La cérémonie d’intronisation du Roi Abdallah II a eu lieu le 9 juin 1999. Cette date a depuis été retenue comme jour de la fête nationale en remplacement du 11 août, date à laquelle son père avait été lui-même intronisé. Le roi Abdallah est à la tête d’une monarchie constitutionnelle dans laquelle il a les pleins pouvoirs.

L’économie jordanienne a connu un réel essor sous le règne d’Abdallah II avec une croissance s’élevant à 6% par an. A cela s’ajoute une série de réformes sociales permettant à la population un accès aux soins et à l’éducation plus facile. Ainsi le taux d’alphabétisation de la Jordanie est l’un des plus élevé du monde Arabe. La Jordanie peut se vanter d’être un pays à 90% alphabétisé.

En matière d’affaires étrangères, Abdullah II a eu entre autre l’occasion de sympathiser avec le Pape Benoît XVI afin de trouver des solutions pour que Musulmans et Chrétiens coexistent pacifiquement. Il a aussi travaillé pour le processus de paix au Moyen Orient en participant à plusieurs sommets avec les États-unis, Israël et Palestine afin de trouver une issue au conflit israélo-palestinien.

Durant la guerre opposant Israël et le Hezbollah en 2006 il tenta d’imposer un cessez-le-feu. Selon lui la guerre du Liban est annonciatrice de désastres à venir. « La fréquence de ces conflits est extrêmement alarmante ». (Eldar, Akiva. King Abdullah to Haaretz: Jordan aims to develop nuclear power, Haaretz, January 20, 2007). La Jordanie conserve des liens avec Israël mais continue d’offrir une aide financière à l’Autorité Palestinienne. Ainsi en Jordanie, les Palestiniens obtiennent la nationalité plus facilement que les iraquiens.

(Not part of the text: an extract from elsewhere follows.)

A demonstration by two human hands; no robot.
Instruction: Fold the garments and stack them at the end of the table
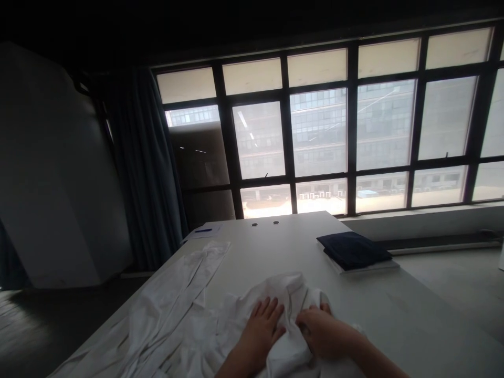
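white cloth [236,317], bottom centre, lies rumpled, so this one looks unfinished; left hand [260,326] spreads flat on it, right hand [323,329] curls in, grip unclear; dark cloth [354,249], frame right, sits folded.

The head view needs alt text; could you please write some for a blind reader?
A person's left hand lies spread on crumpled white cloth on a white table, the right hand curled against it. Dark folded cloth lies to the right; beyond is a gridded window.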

En août 2008, il est le premier chef d’État arabe à se rendre en Irak depuis l’invasion américaine de 2003 et la chute du régime de Saddam Hussein.

Si la position du roi dans le processus de paix au Moyen Orient a éveillé la critique des palestiniens et de son peuple, dans l’ensemble la coopération d’Abdallah II avec les États Unis a joué en sa faveur et lui a permis une situation économique et militaire améliorée.

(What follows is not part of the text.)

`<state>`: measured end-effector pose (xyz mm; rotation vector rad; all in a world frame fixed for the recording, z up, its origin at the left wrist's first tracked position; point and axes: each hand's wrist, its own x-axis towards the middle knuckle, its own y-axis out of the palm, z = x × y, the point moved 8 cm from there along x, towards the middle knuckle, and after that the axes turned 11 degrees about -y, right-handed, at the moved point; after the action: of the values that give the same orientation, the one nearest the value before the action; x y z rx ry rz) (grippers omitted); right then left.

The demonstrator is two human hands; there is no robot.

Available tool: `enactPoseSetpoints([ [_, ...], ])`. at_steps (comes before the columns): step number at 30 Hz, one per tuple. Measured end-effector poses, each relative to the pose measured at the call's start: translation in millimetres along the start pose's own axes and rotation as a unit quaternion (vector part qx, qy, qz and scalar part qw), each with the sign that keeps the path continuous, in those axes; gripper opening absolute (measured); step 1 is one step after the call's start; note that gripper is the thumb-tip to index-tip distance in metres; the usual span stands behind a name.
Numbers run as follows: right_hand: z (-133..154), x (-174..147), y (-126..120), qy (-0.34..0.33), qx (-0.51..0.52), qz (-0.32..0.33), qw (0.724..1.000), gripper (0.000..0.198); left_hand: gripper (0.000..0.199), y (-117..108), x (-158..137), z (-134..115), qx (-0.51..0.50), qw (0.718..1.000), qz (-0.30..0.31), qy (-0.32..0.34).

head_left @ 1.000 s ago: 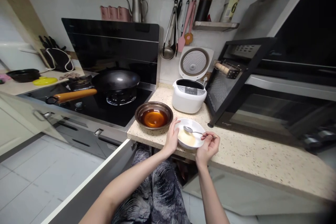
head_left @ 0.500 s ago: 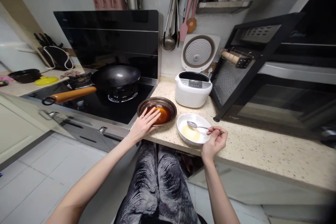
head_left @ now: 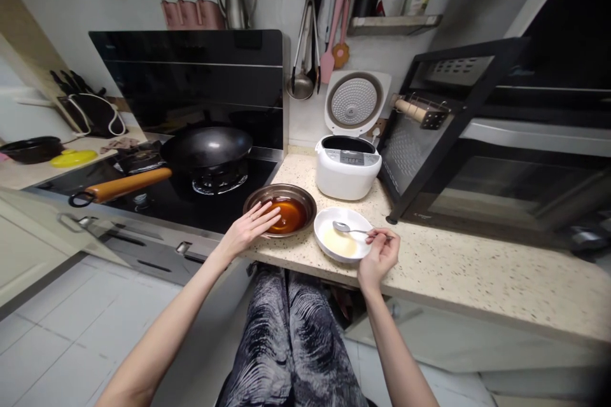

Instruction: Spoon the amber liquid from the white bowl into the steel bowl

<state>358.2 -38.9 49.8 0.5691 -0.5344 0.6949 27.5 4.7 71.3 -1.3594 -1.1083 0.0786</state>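
My left hand is open, its fingers stretched out over the left rim of a metal bowl that holds a reddish-brown liquid. Whether the fingers touch the rim I cannot tell. My right hand pinches the handle of a metal spoon. The spoon's bowl hangs over a white bowl with a pale yellow liquid at its bottom. Both bowls stand side by side near the counter's front edge.
Behind the white bowl stands a white rice cooker with its lid up. To the left a black wok rests on the stove, its wooden handle jutting forward. An oven stands on the right of the speckled counter.
My left hand has drawn back a little to the left, uncovering more of the reddish-brown liquid. The spoon stays in my right hand over the white bowl. The view has shifted slightly.
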Motion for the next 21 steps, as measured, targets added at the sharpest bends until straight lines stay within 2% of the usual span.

La politique du roi a attiré des investisseurs sur le territoire et l’a conduit à négocier un accord de libre-échange avec les États Unis. Militairement, Abdallah a choisi d’orienter ses choix militaires vers la qualité plus que la quantité. C’est ainsi qu’il a largement amélioré le standing jordanien en matière d’armement. Sur la question du nucléaire, le roi Abdallah déclare au journal israélien Haaretz en 2007 que la Jordanie aspire à devenir une puissance nucléaire à des fins pacifiques. Eldar, Akiva. King Abdullah to Haaretz: Jordan aims to develop nuclear power, Haaretz, January 20, 2007

Pourtant, la Jordanie est un des rares pays de la région à ne pas être fourni en pétrole et dépend de son voisin iraquien sur ce plan là. Les troubles en Irak représentent un risque pour la sécurité énergétique du pays.

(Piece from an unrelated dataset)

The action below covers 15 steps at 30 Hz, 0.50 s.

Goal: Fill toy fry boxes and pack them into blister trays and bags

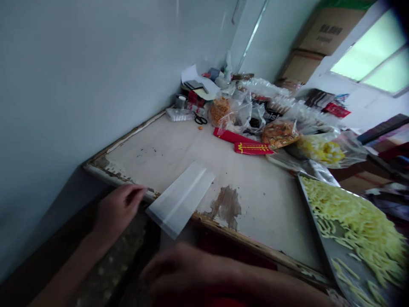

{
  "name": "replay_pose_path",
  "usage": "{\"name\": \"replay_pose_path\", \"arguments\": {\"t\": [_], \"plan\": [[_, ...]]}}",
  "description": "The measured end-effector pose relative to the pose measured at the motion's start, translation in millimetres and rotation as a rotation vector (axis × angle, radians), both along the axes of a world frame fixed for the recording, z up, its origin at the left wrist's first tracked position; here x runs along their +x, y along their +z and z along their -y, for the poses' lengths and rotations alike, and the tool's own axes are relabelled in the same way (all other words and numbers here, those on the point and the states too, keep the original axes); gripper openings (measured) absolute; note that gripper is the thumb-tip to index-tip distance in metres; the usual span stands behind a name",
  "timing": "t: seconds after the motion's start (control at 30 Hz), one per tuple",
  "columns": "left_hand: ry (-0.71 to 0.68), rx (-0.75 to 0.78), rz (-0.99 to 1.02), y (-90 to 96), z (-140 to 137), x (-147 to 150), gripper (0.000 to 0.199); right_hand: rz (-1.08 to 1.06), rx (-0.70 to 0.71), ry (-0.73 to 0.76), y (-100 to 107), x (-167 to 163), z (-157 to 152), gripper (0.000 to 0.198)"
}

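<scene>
A flat, translucent white plastic bag (183, 198) lies on the worn table, its near end hanging over the front edge. To the left of it is my left hand (119, 207), just off the table edge, fingers curled toward the thumb with nothing visible in them. My right hand (179, 268) is below the bag in front of the table, dark and smeared by motion, so its fingers cannot be made out. Neither hand appears to touch the bag. On the right, a metal tray (332, 251) carries a heap of pale yellow strips (358, 221).
Toward the back of the table (153, 149) are black scissors (200, 119), a clear plastic box (179, 114), red packets (254, 148), a bag of orange snacks (220, 111), a bag of brown snacks (280, 134) and a bag of yellow pieces (322, 150). Cardboard boxes (330, 30) are stacked behind.
</scene>
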<state>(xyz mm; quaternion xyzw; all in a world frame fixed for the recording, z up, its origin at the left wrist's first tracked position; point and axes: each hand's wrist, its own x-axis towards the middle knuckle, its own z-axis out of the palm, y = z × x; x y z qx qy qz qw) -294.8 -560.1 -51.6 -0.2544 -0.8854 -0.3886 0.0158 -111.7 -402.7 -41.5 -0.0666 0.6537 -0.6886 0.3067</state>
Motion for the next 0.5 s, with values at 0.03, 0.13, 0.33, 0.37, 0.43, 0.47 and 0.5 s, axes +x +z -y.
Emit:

Comme son père, le roi Abdallah a entrepris une politique de démocratisation du pays. Dans un discours devant le congrès américain il a présenté plusieurs stratégies de réformes politiques dans une optique de démocratisation de la Jordanie. Pour parvenir à ses fins, le gouvernement a mis en place une dizaine de comités chargés de proposer des plans de réformes fiscales, judiciaires, institutionnelles et économiques.

En mars 2006, il demanda au Parlement de travailler sur des réformes de entreprit en mars 2007 de mettre en place des élections municipales.

Le 16 avril 2008 une loi sur la formation des partis politiques est entrée en vigueur. la nouvelle régulation a été vivement critiquée et jugée discriminante. Elle stipule que la création d’un parti ne peut se faire qu’avec un certificat du gouvernement et 500 membres au lieu de 50. Huit des quatorze partis d’opposition ont ainsi été dissolus.

En revanche, l’incarcération de Toujan al-Faisal, avocate des droits de l’homme et de la liberté d’expression a provoqué de vives polémiques. Celle ci aurait été condamnée pour avoir accusé le gouvernement de corruption, dans une lettre au roi Abdallah. La question de la démocratie refait surface dans le pays.

Bien que le roi Abdallah aspire à faire de la Jordanie un pays démocratique, le développement en est un peu limité dans le cadre d’une monarchie quasi absolue où les alliés du roi forment une large majorité au parlement.